--- Input data Enclosed Below ---
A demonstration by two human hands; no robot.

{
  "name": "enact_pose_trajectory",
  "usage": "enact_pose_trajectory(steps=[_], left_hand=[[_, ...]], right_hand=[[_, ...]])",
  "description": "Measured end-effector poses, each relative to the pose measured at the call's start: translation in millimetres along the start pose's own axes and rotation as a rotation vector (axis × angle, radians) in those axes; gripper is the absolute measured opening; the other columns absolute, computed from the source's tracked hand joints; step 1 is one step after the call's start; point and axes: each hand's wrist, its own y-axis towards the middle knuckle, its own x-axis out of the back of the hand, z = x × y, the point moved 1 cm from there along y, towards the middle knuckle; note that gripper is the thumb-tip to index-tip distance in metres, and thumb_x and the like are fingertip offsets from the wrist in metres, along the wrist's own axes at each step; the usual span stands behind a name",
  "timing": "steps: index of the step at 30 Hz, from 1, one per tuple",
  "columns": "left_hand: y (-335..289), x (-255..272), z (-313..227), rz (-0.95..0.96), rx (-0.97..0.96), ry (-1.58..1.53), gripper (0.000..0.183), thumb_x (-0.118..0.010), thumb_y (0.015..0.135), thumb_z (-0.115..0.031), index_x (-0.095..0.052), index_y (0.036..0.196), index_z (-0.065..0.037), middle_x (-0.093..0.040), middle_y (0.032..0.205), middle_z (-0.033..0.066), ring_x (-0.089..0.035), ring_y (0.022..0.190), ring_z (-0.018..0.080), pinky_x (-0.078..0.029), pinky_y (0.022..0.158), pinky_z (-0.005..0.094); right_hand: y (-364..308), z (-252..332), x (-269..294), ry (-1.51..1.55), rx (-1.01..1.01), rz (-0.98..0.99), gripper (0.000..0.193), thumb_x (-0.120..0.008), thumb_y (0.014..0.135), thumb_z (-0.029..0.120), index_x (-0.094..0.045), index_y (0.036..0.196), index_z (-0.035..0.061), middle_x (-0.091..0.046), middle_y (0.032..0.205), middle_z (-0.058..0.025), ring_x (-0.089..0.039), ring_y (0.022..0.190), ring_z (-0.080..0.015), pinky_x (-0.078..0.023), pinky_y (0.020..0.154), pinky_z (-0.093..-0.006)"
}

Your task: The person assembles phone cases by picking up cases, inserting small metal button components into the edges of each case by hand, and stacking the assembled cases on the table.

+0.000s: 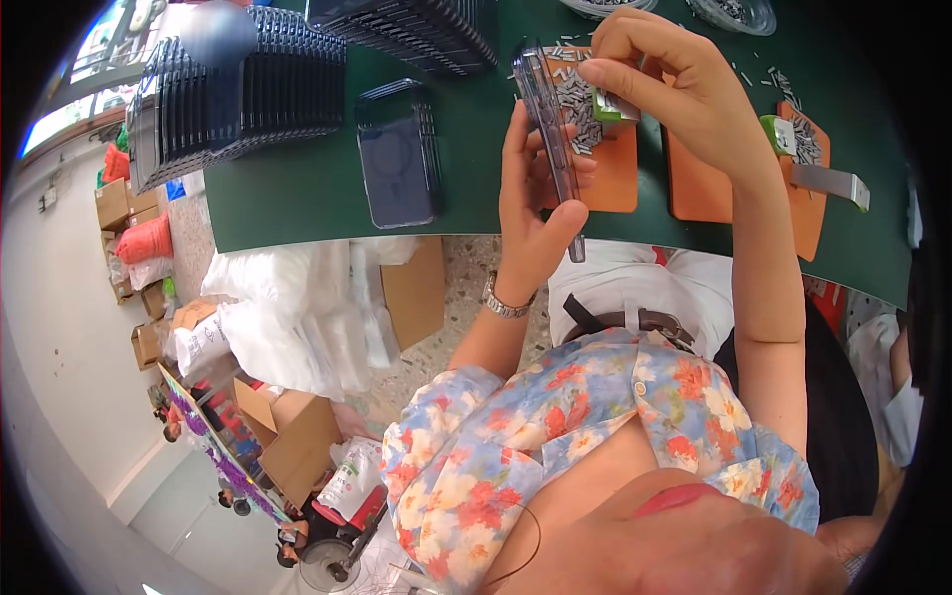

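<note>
A dark translucent phone case (551, 129) stands on edge in my left hand (540, 193), its thumb and fingers on opposite sides. My right hand (674, 89) is raised just right of the case, with thumb and forefinger closed together. Whatever is between those fingertips is too small to make out. A small green-edged piece (615, 107) shows just below the right fingers; I cannot tell whether they hold it. Under the hands, many small silvery metal pieces (583, 127) lie on an orange board (610, 183).
Another phone case (397, 169) lies on the green table (278, 203), left of my hands. Phone cases stand in a long row (248, 94) and a second stack (407, 35). Clear bowls (739, 15) are at the far edge; a metal strip (833, 184) lies right.
</note>
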Motion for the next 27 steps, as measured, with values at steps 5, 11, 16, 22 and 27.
enact_pose_trajectory(steps=[5, 11, 16, 22, 27], left_hand=[[3, 2, 5, 0.019, 0.033, -0.053, 0.102, -0.073, 0.081, -0.042, -0.011, 0.153, -0.007, -0.049, 0.132, 0.0135, -0.06, 0.101, 0.0162, -0.052, 0.085, 0.03], [7, 0, -3, 0.086, 0.147, -0.122, 0.098, -0.073, 0.082, -0.037, -0.011, 0.154, -0.009, -0.049, 0.127, 0.0129, -0.06, 0.099, 0.0163, -0.051, 0.085, 0.0306], [16, -3, -6, 0.134, 0.241, -0.078, 0.098, -0.073, 0.081, -0.024, -0.009, 0.154, -0.008, -0.046, 0.126, 0.013, -0.059, 0.096, 0.0159, -0.052, 0.082, 0.0292], [27, -8, -7, 0.105, 0.419, -0.117, 0.099, -0.073, 0.08, -0.02, -0.009, 0.153, -0.002, -0.044, 0.121, 0.0111, -0.057, 0.095, 0.0151, -0.052, 0.08, 0.0272], [32, -6, 0, 0.088, 0.427, 0.02, 0.091, -0.071, 0.08, -0.048, -0.029, 0.143, 0.003, -0.052, 0.117, 0.0148, -0.066, 0.09, 0.0225, -0.059, 0.061, 0.0304]], right_hand=[[-3, 14, -2, -0.329, -0.414, 0.02, 0.019, -0.07, 0.083, 0.011, -0.057, 0.074, 0.0006, -0.052, 0.073, -0.004, -0.047, 0.066, -0.0107, -0.036, 0.058, -0.0238], [-21, -11, 2, -0.379, -0.313, 0.096, 0.01, -0.061, 0.093, 0.008, -0.061, 0.087, 0.0007, -0.057, 0.088, 0.0006, -0.048, 0.072, -0.0051, -0.039, 0.063, -0.0198], [-27, -29, 3, -0.1, -0.38, -0.172, 0.018, -0.059, 0.096, 0.016, -0.059, 0.085, 0.0021, -0.055, 0.082, 0.0029, -0.046, 0.069, -0.004, -0.036, 0.059, -0.0197], [-29, -48, -3, -0.107, -0.437, -0.21, 0.02, -0.061, 0.095, 0.021, -0.059, 0.085, 0.0043, -0.05, 0.071, 0.0044, -0.041, 0.061, -0.0013, -0.028, 0.053, -0.0182], [-25, -61, -1, -0.065, -0.495, -0.251, 0.022, -0.064, 0.093, 0.021, -0.053, 0.079, 0.0074, -0.046, 0.068, 0.0058, -0.037, 0.059, -0.0005, -0.025, 0.051, -0.0182]])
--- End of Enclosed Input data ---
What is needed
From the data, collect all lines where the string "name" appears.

Result of this exercise
  "name": "enact_pose_trajectory",
  "description": "Measured end-effector poses, each relative to the pose measured at the call's start: translation in millimetres along the start pose's own axes and rotation as a rotation vector (axis × angle, radians) in those axes; gripper is the absolute measured opening; the other columns absolute, computed from the source's tracked hand joints; step 1 is one step after the call's start; point and axes: each hand's wrist, its own y-axis towards the middle knuckle, its own x-axis out of the back of the hand, z = x × y, the point moved 1 cm from there along y, towards the middle knuckle; note that gripper is the thumb-tip to index-tip distance in metres, and thumb_x and the like are fingertip offsets from the wrist in metres, along the wrist's own axes at each step; the usual span stands behind a name",

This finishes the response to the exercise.